• **Your goal**
Every line in the data below that includes "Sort" belongs in the answer, copied as it stands.

• **Data excerpts**
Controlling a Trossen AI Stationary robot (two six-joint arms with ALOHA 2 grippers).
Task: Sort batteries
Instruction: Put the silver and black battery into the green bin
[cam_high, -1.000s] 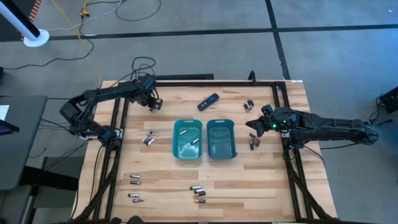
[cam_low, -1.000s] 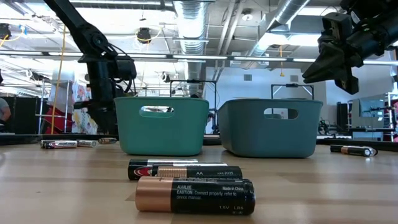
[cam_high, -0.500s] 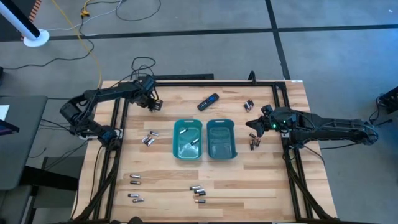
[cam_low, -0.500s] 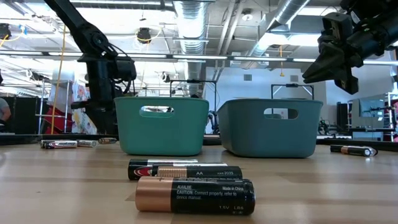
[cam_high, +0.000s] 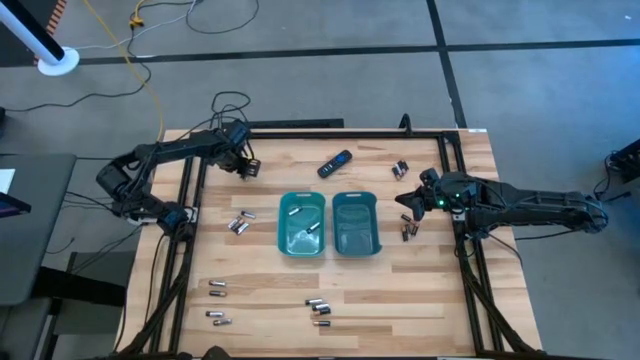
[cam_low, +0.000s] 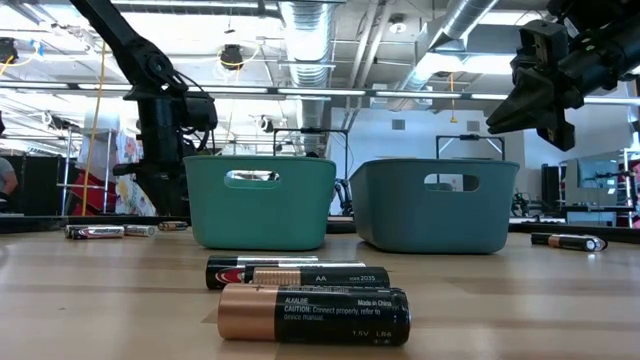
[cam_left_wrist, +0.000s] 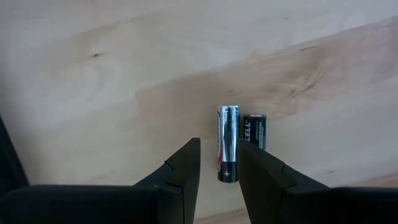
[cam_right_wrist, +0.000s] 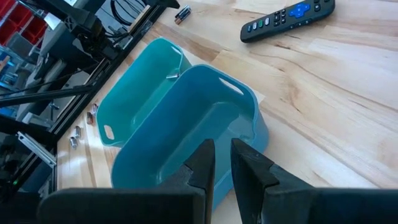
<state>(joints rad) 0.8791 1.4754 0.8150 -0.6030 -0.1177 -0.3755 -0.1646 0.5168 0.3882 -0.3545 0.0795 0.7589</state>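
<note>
**Left gripper lined up on silver battery, upper left of table**

Silver battery lies flat on the wood, dark battery touching its side, both in the upper left of the table in the high view. Its long axis points straight ahead of the left gripper; the near end already sits in the narrow gap between the fingers, nothing pinched yet. A short push forward, then a squeeze, looks like the next move. Left arm is clearly the nearer one. Right gripper hovers over the right teal tray, fingers a slit apart, no battery seen between them. Left teal tray holds a few batteries.
</note>
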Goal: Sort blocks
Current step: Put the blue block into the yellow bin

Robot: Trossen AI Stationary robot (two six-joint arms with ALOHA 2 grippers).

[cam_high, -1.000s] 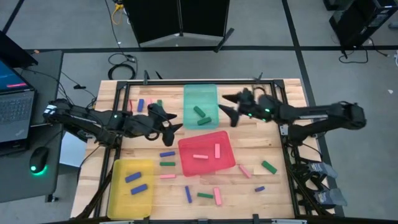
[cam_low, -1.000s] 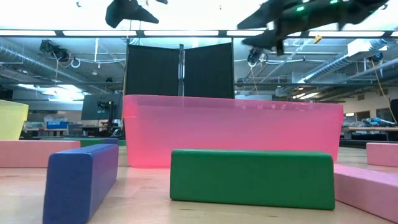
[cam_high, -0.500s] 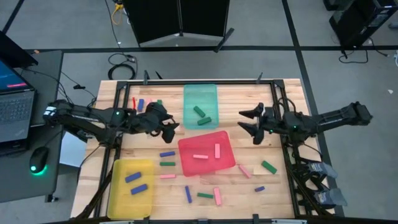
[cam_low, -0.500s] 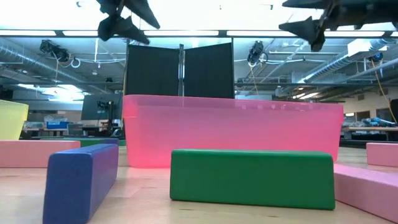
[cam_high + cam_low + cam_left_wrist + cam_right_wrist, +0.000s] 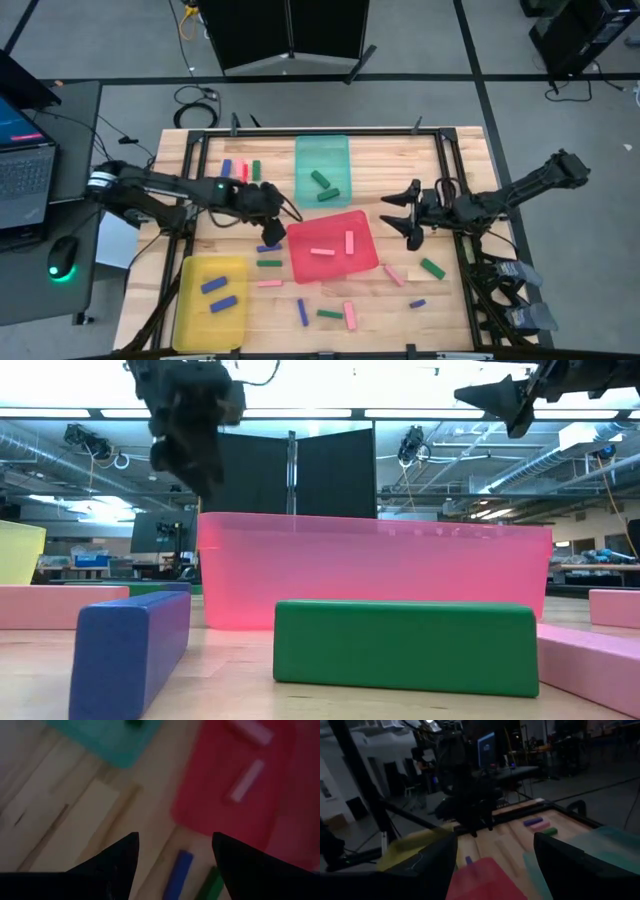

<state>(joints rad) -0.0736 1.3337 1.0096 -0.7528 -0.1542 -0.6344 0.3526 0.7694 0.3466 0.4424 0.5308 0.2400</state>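
We find no brand, label or readable writing anywhere. The left gripper (image 5: pixel 272 228) hangs above a blue block (image 5: pixel 268 247) beside the red tray (image 5: pixel 366 262), its fingers (image 5: pixel 115 865) spread with nothing between them. The right gripper (image 5: pixel 403 213) hovers right of that tray, fingers (image 5: pixel 438 860) wide apart and empty, well above the table (image 5: pixel 400 172). Blocks lie scattered — two pink blocks (image 5: pixel 322 251) in the red tray, two green ones (image 5: pixel 321 180) in the teal tray (image 5: pixel 322 148), two blue ones (image 5: pixel 213 285) in the yellow tray (image 5: pixel 187 325), others loose on the wood. In the low view a green block (image 5: pixel 405 646) and a blue one (image 5: pixel 125 650) fill the foreground, hiding most of the table — both grippers are cut off at the top edge.
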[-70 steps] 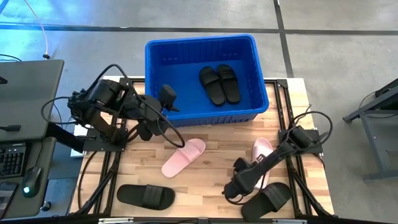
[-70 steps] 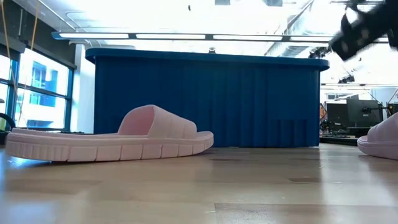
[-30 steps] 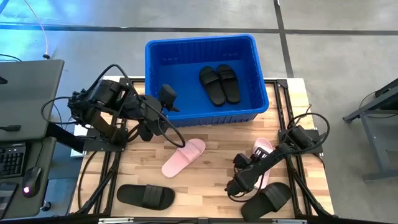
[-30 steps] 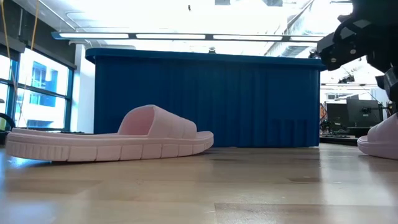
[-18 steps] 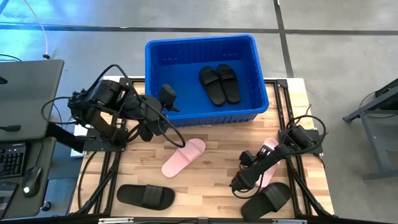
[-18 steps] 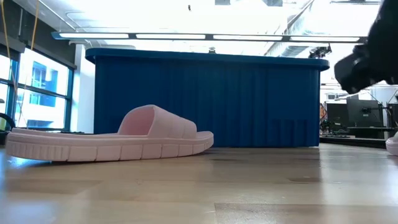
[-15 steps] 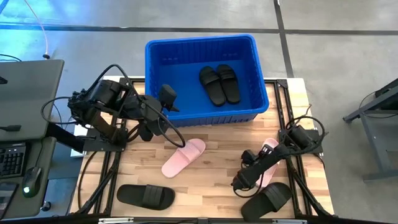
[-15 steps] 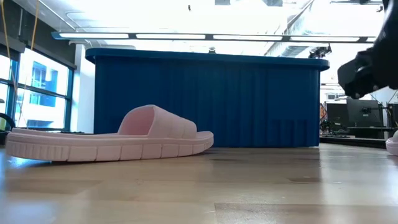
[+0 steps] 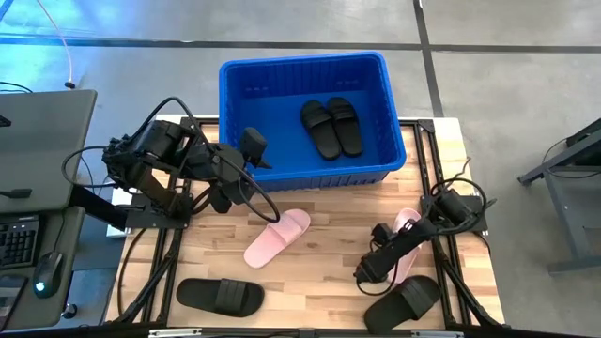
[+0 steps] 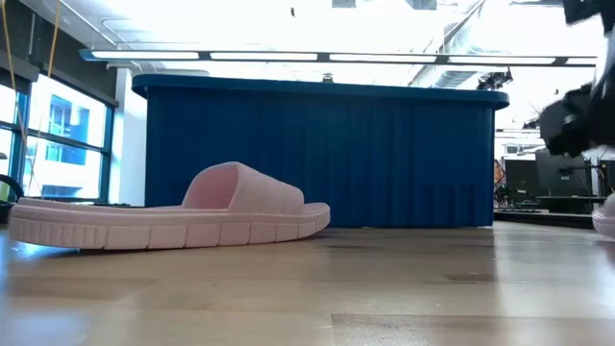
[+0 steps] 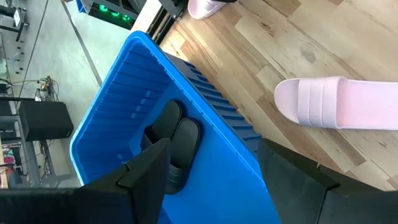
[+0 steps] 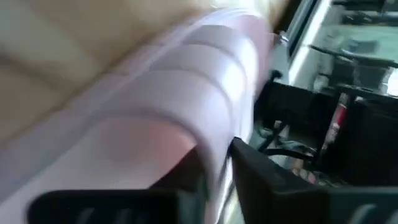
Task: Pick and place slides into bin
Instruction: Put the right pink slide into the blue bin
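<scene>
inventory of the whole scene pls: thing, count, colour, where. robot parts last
bin: 1, bright blue, far middle of the table.
black slides in bin: 2, matte black, side by side on the bin floor, right half.
black slide, near left: 1, black, on the wood.
black slide, near right: 1, black, by the near edge.
pink slide, centre: 1, pale pink, just in front of the bin.
pink slide, right: 1, pale pink, partly under the right arm.
table: 1, light wood.
desk: 1, grey, left of the table.
left pincer: dark, over the bin's near-left corner.
right pincer: dark, at the right pink slide.
</scene>
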Motion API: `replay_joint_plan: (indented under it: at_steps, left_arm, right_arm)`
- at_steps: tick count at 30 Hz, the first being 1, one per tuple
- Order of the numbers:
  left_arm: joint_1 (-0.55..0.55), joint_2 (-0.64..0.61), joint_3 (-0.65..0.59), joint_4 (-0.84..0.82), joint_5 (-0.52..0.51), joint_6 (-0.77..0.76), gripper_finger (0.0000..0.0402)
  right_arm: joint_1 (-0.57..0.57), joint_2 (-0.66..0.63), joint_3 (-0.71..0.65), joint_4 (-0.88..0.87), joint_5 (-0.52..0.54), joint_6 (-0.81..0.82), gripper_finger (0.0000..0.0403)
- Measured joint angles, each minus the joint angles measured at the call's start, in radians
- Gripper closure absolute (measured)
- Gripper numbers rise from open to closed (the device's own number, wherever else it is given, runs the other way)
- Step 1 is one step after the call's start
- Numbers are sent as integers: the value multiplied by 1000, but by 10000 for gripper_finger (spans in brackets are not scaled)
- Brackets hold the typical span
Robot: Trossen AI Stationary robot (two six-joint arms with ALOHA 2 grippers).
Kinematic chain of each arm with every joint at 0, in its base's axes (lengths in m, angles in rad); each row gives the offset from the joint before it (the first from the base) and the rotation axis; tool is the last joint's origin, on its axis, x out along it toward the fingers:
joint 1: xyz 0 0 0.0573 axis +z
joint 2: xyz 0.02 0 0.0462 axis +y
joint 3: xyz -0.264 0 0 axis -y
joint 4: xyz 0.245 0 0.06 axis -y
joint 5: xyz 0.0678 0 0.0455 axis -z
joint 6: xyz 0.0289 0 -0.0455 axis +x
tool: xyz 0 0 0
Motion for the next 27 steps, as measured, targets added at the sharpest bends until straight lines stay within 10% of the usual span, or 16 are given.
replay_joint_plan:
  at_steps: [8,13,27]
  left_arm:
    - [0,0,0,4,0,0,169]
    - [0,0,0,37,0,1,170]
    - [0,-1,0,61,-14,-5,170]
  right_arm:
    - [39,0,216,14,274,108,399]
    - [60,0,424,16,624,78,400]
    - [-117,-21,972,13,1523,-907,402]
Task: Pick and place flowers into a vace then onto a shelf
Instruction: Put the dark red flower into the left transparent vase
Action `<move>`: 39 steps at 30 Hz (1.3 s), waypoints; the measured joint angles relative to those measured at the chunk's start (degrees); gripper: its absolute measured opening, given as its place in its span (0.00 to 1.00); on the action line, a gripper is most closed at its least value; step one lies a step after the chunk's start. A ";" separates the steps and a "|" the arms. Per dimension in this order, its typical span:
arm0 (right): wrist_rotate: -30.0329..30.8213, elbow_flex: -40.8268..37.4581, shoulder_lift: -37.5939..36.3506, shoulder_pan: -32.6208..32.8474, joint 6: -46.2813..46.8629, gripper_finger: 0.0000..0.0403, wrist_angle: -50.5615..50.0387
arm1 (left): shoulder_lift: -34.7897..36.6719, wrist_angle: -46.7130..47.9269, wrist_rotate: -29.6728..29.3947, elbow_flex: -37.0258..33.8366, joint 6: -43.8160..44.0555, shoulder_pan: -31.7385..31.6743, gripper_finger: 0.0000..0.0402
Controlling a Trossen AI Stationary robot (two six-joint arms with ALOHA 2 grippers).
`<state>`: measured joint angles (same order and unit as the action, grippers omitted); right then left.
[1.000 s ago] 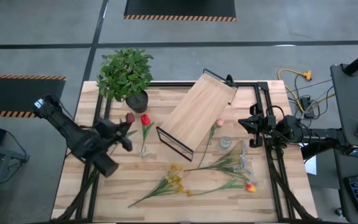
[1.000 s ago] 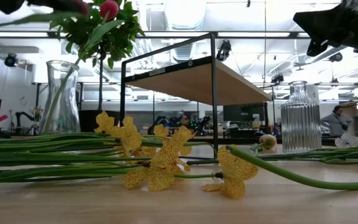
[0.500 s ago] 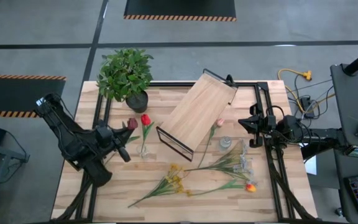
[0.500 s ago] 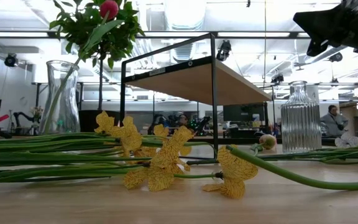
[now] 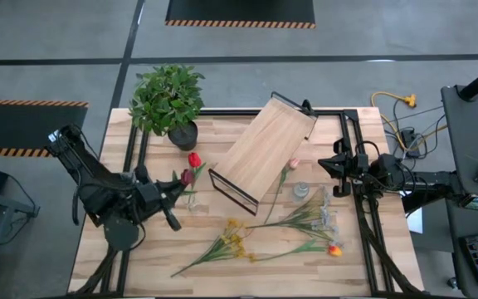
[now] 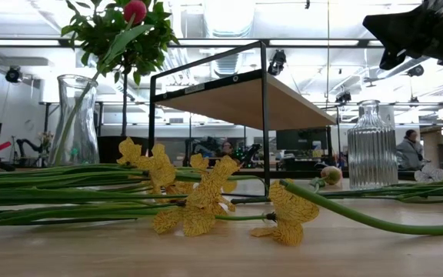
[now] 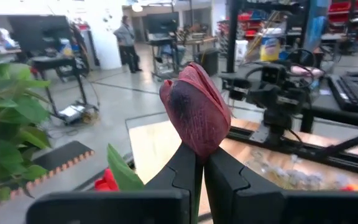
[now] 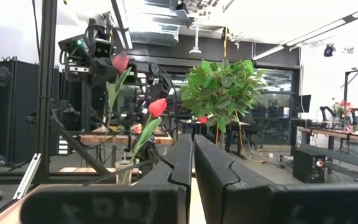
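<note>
The left gripper sits at centre left of the high view, its jaws closed on the stem of a dark maroon tulip-shaped flower; in the left wrist view the blossom stands just above the tips of the two dark fingers. In the high view that maroon blossom is right beside a clear glass vase at centre left, which already holds a red tulip on a green stem. In the low view this tall clear vase stands at the left with the red bloom at the top of the frame.

The right gripper waits at centre right of the high view, over the table's right side, its jaws shut on nothing; the right wrist view shows its fingers pressed together.

The pale wood shelf on a thin black metal frame lies diagonally at upper centre of the wooden plank table. A small ribbed clear glass bottle vase stands just right of centre. Loose green-stemmed flowers with yellow blossoms lie at lower centre, and an orange-tipped flower lies at lower right of centre. A pale pink flower lies beside the shelf's right edge. A bushy green plant in a dark pot stands at upper left.
</note>
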<state>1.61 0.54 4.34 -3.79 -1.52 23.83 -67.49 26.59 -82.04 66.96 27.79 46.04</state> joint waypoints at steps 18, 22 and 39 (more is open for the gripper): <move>0.00 0.00 0.01 0.00 0.00 0.02 -0.15 | -0.64 -29.30 32.84 -1.96 -36.99 -2.64 0.01; 0.02 0.00 0.02 0.00 0.00 0.02 -0.94 | -1.34 -43.39 35.47 -4.71 -49.27 -3.29 0.01; 0.00 0.00 0.02 0.02 0.00 0.02 -0.92 | -1.00 -95.71 41.39 -27.42 -61.79 -9.58 0.01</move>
<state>1.61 0.54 4.36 -3.77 -1.52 22.92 -68.49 -69.12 -40.66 39.54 -34.01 36.46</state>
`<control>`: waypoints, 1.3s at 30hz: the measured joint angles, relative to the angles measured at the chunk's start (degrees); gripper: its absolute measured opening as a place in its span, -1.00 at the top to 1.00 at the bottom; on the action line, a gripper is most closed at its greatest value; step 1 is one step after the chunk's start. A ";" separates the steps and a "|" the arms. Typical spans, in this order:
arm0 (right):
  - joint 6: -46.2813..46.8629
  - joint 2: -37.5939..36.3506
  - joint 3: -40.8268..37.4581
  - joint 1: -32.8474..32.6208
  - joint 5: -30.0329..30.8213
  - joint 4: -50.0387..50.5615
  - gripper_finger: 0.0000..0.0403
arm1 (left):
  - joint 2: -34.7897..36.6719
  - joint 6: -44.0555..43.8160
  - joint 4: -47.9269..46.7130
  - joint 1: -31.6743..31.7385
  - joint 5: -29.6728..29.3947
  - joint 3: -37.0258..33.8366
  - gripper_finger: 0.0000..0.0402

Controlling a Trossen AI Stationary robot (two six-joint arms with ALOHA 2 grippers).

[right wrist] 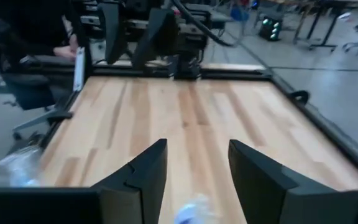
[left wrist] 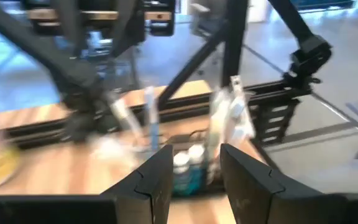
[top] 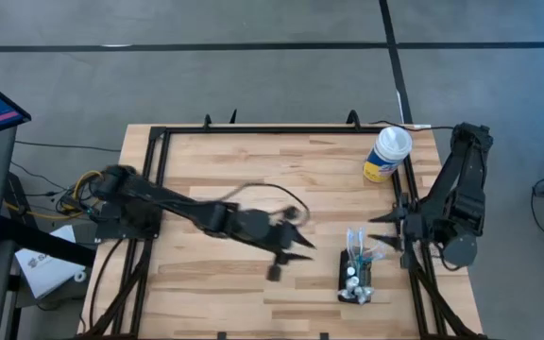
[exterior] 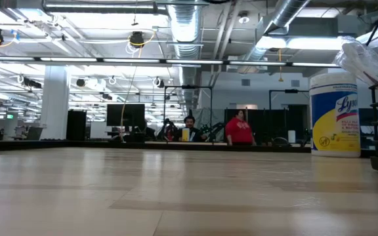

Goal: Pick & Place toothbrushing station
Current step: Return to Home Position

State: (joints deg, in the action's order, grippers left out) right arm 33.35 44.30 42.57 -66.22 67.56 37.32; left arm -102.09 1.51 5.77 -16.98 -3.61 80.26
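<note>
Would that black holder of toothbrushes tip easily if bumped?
Probably tippy: the black wire organizer is narrow, and tall toothbrushes stand up out of it. Open wire suggests it is light, so it may slide on the smooth wooden table.

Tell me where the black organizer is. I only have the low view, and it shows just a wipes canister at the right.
Observer: From above, the black organizer stands on the table toward that picture's lower right, well apart from the wipes canister near the upper right corner.
Operator: Report the left arm.
Observer: The left end effector is over mid-table, left of the organizer, open with nothing between its fingers.
Operator: Now the right.
Observer: The right end effector is at the table's right edge, open, close to the organizer.
</note>
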 joint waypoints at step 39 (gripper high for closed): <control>-41.64 -30.99 -21.32 38.10 -23.45 -40.17 0.68 | 53.01 2.72 29.11 4.51 -24.81 -60.03 0.37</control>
State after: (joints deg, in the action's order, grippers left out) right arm -8.29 13.31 21.24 -28.12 44.12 -2.85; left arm -49.08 4.23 34.87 -12.47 -28.42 20.23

• **Response**
Task: Sort batteries
Goal: Sort blocks

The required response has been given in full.